Third installment from EC Archives.


Vault Lines


Vault 20

The Vault of Horror 20 was yet another plateau for Craig, as he decided to upgrade his art with a new approach. The front cover of mob frenzy ranks alongside #15 as the best of his early Vault covers, and like #15, it could have dispensed with the unnecessary speech balloon. Jack Davis’ “The Reluctant Vampire!” was chosen as the cover story, and Craig offered his interpretation of Davis’ closing page. Yet the cover is imbued with Wally Wood atmospherics, as Craig explained to John Benson, “I think of Wood when I see the cover of #20. He inspired that cover, probably, by his ability to handle that type of situation. It’s another example of spotting something an artist does and trying to see if it works for you. I think that in “About Face!” I was trying to change my technique a bit. I was trying to become more illustrative, with a thinner line. My girls were starting to improve, too.”

“Revenge Is the Nuts’!” and “The Reluctant Vampire!” were both adapted for HBO’s Tales from the Crypt series. In the sixth season, “Revenge Is the Nuts” was telecast 16 November 1994 with a cast of Anthony Zerbe, Teri Polo and John Savage.  In the third season, “The Reluctant Vampire” was telecast 10 July 1991 with a cast of Malcolm McDowell, Sandra Dickinson and George Wendt.

The short story “Mr. George” by August Derleth (1909-1971), writing under the pseudonym Stephen Grendon, provided the inspiration for the ghostly bodyguard of “Grandma’s Ghost!!” (again with two exclamation points), illustrated by Jack Kamen for another in his “widdle kid” series. It borrows the major plot elements of Derleth’s “Mr.
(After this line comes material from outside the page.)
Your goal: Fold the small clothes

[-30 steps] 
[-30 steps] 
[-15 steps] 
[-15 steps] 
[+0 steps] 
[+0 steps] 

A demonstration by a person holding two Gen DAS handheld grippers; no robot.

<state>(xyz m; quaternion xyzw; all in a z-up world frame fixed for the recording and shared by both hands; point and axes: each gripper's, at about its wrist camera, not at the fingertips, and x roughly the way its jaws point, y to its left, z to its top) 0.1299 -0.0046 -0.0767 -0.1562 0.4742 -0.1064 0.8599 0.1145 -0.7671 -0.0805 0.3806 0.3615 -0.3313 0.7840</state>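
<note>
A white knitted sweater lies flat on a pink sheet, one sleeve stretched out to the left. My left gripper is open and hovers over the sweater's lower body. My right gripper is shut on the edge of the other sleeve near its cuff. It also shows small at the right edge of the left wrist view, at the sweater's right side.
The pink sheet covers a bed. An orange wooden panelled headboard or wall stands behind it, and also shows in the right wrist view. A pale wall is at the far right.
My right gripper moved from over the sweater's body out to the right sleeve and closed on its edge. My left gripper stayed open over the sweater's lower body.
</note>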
George”. (Coincidentally, “Craig” is George’s surname.)

Derleth’s story was published in the March 1947 issue of Weird Tales. Because the prolific Derleth had so many stories in Weird Tales (a total of 137), he used his Grendon pseudonym, but the pen name seemed pointless since the front cover of the March 1947 issue proclaimed, “Mr. George by August Derleth”. The contents page carried a deceptive disclamer: "Through a regrettable error, this story is announced on our cover as by August Derleth. Mr. Derleth acted as agent for Mr. Grendon's story, and someone in our office confused the agent's name for the author's. The error was discovered too late to stop printing of the cover." To make matters more confusing, Derleth used Grendon as both a pseudonym and a character name.
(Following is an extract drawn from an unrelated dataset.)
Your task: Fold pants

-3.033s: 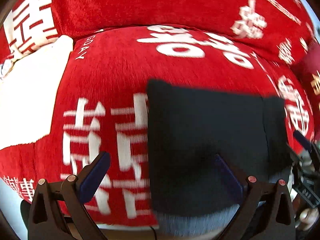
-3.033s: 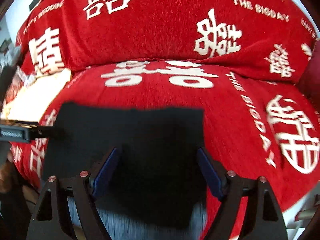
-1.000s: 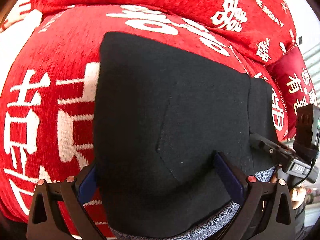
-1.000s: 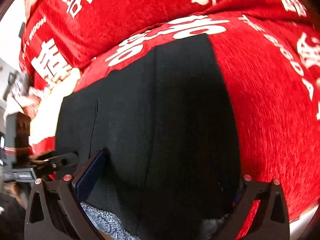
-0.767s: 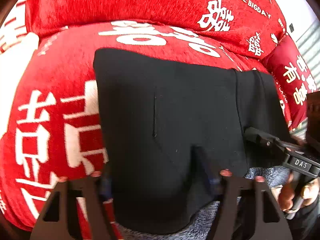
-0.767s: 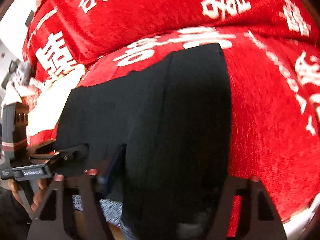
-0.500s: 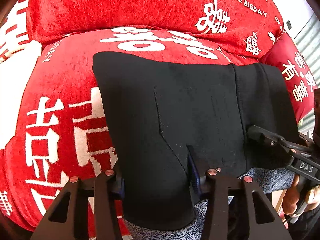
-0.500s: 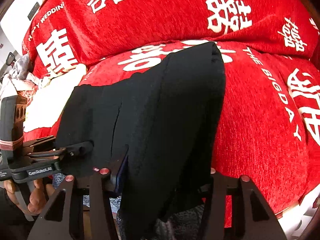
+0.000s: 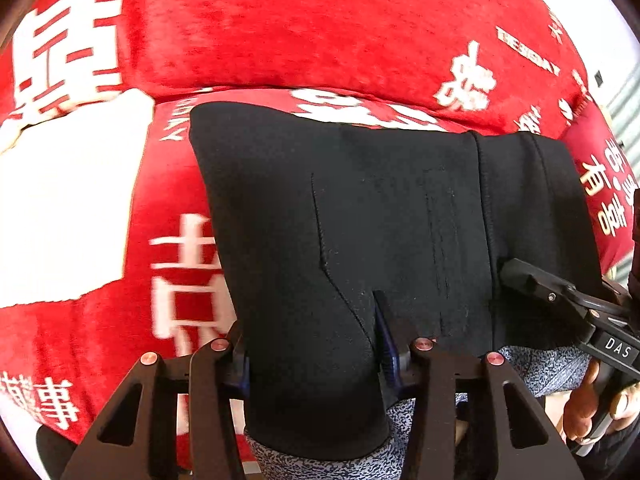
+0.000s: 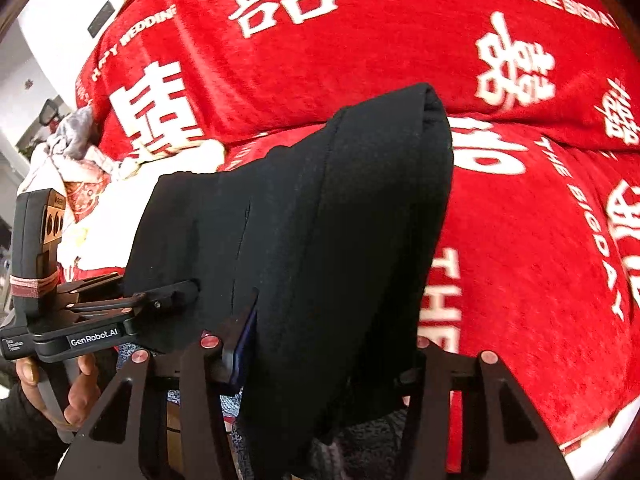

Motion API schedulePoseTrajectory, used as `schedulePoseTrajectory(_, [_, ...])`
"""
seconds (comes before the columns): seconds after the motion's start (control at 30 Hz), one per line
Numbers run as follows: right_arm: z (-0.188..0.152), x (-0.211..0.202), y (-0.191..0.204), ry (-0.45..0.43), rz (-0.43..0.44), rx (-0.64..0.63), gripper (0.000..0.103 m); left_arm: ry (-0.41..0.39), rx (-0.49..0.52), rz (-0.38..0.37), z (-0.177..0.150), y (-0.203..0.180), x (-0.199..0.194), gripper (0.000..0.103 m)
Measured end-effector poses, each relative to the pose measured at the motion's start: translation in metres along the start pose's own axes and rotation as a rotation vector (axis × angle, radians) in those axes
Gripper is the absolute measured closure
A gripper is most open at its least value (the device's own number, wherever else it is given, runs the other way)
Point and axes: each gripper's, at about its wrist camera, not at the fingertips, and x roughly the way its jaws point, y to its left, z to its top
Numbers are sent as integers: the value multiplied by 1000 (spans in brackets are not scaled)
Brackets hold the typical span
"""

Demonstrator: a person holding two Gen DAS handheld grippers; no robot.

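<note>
- Left wrist view: the left gripper [image 9: 312, 340] has its jaws clenched on the near edge of the folded black fabric pants [image 9: 360, 216], one blue-padded finger at each side of a gathered bunch of cloth; its jaws have just been closing, and the cloth sits between them.
- The pants have a speckled grey lining [image 9: 536, 364] that shows along the near hem, below the black outer cloth.
- The pants lie over the seat of a red plush sofa cover with white printed characters [image 9: 280, 32]; their far edge reaches close to the crease where the seat meets the backrest, and the near edge is raised off the seat in the jaws.
- A white cloth patch [image 9: 68, 208] lies on the seat towards its left edge, apart from the pants.
- At the right of this view the right gripper [image 9: 532, 280] bites the same near edge, held by a hand [image 9: 588, 408].
- Right wrist view: the right gripper [image 10: 332, 340] also has its jaws clamped on the pants [image 10: 320, 220], black cloth filling the gap between its fingers; these jaws too have just been closing on the cloth.
- From here the right end of the pants stands up as a thick folded ridge above the sofa cover [image 10: 400, 48].
- The left gripper [image 10: 176, 292] grips the near edge further left, with a hand [image 10: 76, 384] around its handle.
</note>
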Motion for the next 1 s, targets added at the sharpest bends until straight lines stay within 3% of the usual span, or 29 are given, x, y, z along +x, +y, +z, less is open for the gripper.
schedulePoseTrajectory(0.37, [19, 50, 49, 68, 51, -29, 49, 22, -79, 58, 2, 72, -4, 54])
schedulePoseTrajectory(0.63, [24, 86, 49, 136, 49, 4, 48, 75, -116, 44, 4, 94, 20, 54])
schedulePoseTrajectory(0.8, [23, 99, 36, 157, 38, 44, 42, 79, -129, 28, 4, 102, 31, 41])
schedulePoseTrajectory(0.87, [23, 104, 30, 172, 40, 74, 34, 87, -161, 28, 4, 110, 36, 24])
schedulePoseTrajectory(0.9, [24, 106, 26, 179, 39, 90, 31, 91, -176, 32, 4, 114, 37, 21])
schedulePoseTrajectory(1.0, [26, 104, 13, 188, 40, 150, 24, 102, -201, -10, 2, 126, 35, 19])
In his introduction to the collection Mr. George and Other Odd Persons (Arkham House, 1963), Derleth wrote, 'The tales in this book were written all in one month 20 years ago specifically to swell the log of Weird Tales… All these stories appear here as they were first written down--for time did not permit revision and re-typing in those hectic days; each story was put down on paper ready for the printer, and went off next day in the mail.”

By day, Derleth was working on a novel, so he wrote the stories late at night amid interruptions from visitors and students:  “Never earlier than nine o'clock, and on, frequently, to two o'clock in the morning… These narratives were written under conditions in which the average writer could not have begun to function.”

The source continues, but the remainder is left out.